A Morena le interesa aplicar de inmediato una reforma elaborada y aprobada al vapor, no consensuada, que ha recibido críticas fundamentadas, que no mereció un proceso de consultas con especialistas, académicos o representantes de la sociedad civil, que no tomó en cuenta a la autoridad electoral, y que, sin duda, cambia radicalmente las reglas del juego electoral que garantizaban piso parejo para todos los contendientes.

Y es que, para asegurar la continuidad de la 4T, desde el poder se elaboró una reforma a modo, que permita a Morena sacar ventaja de su condición de partido en el gobierno. Al estilo del viejo PRI, de los años 70.

Porque no hay argumento que justifique la urgencia por reformar algo que ha demostrado que funciona, y funciona bien. Por supuesto que todo es perfectible, pero no le queda a la autoridad que falló en el intento de imponer una reforma constitucional sin debates ni argumentos, al no contar con los votos necesarios, hablar de un Plan B, como alternativa para encontrar un boquete que le permita alterar la Constitución a través de leyes secundarias. Algo que podría calificarse de artimaña.

De las seis leyes que contempla el Plan B, se aprobaron y publicaron la de Comunicación Social y la Ley General de Responsabilidades Administrativas (DOF 27-12-2022), contra las que ya se han presentado algunas impugnaciones. Faltan de aprobarse, por el Senado, las leyes General de Instituciones y Procedimientos Electorales; la General de Partidos Políticos; la Ley Orgánica del Poder Judicial de la Federación, y la Ley General de Medios de Impugnación en Materia Electoral.

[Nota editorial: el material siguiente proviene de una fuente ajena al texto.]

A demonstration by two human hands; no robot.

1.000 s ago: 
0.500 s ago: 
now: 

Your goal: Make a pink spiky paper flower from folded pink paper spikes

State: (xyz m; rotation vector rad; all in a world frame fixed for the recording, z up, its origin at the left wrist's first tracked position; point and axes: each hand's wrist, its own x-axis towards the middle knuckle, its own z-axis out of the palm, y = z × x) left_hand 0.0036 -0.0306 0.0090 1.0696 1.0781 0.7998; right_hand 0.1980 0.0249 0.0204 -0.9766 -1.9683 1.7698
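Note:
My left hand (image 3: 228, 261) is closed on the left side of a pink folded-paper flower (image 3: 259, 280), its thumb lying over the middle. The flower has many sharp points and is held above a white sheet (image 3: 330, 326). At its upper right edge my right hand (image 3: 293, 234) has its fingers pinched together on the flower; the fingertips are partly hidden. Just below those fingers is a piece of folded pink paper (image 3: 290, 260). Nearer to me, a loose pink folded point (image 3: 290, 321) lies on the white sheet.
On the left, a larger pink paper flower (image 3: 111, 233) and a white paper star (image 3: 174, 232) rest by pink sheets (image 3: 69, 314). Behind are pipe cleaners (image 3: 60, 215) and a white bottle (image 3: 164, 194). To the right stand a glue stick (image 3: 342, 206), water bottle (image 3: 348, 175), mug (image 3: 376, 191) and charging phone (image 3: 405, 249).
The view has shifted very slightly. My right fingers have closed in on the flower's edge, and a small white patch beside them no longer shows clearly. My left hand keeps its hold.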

Las secuelas del reformismo electoral de la 4T tendrán repercusión en la relación entre el Ejecutivo y la SCJN, pues en el seno del Poder Judicial habrá de resolverse la procedencia o no de las iniciativas de Palacio. Como lo hemos comentado con anterioridad, el trato entre ambos poderes perecería estar entrando en una nueva etapa, diferente a la que existía con el anterior presidente del máximo tribunal de justicia. El ministro Arturo Zaldívar cuidaba más el aspecto político que la razón jurídica. La ministra presidente, Norma Lucía Peña, se muestra más apegada al respeto de la ley y del Derecho.